Algo-Gene
The process of estimating performance-efficiency trade-offs before, during, and after the integration of the full stack has become significantly challenging that a new approach is needed. This effort aims to replace the current trial-and-error approach with an automated platform, that bridges data-driven models linked to bottom-up analysis that can predict the performance of any given algorithm on any given piece of hardware, making software-hardware co-design an intelligent and optimized process. As part of the testing laboratory being set up in the SLAC National Laboratory, we are developing Algo-Gene, an innovative framework, which is automated, data-driven platform designed to create, manage, and leverage a comprehensive knowledge base of "Algorithm Performance DNA." The platform will address the rapidly evolving complexity in algorithms and software, in conjunctions with both hardware architectures and software related modules being developed in the SLAC National Laboratory and Stanford. We are planning to demonstrate this as an Intelligent platform that can enable cross-platform algorithmic performance modeling, prediction, and optimization for low energy microelectronics. We use metaphors from biological research to indicate a different level of abstraction than previous efforts to enable full-stack hardware-software co-design for LEC microelectronics. By systematically benchmarking algorithms across a wide range of hardware, Algo-Gene fits empirical models for performance, memory usage, and energy cost estimated using multiple tools being developed. These models are stored in a central Knowledge Database, which will serve as the foundation for a suite of intelligent and targeted application.

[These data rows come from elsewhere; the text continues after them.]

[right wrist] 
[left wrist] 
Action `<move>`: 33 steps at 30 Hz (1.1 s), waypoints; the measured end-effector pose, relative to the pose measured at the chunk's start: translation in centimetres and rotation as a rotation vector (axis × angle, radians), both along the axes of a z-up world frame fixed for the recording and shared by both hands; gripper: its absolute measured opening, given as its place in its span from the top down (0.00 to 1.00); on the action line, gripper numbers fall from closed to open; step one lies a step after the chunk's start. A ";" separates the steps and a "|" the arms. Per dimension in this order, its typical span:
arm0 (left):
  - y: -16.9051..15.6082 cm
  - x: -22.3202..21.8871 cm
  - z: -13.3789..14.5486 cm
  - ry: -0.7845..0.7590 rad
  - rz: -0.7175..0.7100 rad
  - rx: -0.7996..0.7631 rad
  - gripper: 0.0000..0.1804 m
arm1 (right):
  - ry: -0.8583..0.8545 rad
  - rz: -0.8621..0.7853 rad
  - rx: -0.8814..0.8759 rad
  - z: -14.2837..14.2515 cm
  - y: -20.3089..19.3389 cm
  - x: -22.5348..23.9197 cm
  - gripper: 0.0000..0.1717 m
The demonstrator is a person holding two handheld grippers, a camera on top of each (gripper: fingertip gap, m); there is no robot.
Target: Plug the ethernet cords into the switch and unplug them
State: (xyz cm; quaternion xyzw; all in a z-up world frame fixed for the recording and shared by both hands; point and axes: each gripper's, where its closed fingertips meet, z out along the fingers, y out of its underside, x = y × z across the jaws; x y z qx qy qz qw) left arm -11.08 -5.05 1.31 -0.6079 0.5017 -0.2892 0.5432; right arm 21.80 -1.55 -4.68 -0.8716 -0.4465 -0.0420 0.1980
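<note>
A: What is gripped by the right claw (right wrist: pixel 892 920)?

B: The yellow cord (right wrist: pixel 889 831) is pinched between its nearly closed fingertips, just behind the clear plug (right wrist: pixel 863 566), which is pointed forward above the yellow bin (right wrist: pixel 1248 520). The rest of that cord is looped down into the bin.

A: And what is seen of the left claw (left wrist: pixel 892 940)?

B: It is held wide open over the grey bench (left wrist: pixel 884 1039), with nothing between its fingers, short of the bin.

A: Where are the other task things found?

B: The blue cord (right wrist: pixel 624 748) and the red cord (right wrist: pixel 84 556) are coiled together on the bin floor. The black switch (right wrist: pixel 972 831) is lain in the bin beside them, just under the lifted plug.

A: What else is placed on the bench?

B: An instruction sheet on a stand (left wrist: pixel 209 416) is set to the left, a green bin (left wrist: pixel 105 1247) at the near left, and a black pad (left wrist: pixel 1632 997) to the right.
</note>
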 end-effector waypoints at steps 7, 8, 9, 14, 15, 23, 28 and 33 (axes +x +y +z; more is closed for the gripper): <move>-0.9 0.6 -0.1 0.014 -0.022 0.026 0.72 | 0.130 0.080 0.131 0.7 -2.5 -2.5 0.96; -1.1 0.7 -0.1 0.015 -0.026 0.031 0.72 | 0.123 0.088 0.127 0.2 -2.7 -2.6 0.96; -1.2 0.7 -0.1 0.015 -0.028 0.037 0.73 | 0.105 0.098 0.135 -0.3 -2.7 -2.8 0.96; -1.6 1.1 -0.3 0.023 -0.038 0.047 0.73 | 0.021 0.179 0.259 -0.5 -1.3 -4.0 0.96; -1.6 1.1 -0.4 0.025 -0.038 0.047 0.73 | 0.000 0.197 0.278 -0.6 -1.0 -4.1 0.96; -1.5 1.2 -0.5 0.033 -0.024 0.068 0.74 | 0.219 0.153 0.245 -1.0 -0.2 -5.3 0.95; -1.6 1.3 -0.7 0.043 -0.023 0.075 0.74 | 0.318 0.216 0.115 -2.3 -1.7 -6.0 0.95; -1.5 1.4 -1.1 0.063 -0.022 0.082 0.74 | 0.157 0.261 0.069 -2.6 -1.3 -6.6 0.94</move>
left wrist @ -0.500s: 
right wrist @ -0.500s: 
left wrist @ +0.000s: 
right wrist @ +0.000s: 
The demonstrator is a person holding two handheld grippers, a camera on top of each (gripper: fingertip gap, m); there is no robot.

The Algo-Gene platform's key innovations include:
- a novel hierarchical classification system that decomposes complex workflows into fundamental kernels, enabling compositional performance prediction;
- a machine learning model for predicting performance on new, previously un-benchmarked hardware;
- an anticipatory, inference-aware model for optimizing concurrent workloads. Algo-Gene will transform performance engineering and systems management from a reactive, heuristic/rules-based practice into a proactive, predictive science, enabling intelligently targeted software deployment, with optimal hardware selection, resulting significant reductions in cost and energy usage across the computing spectrum for heterogeneous computing stacks.
- The platform will link to other tools being developed at SLAC and elsewhere.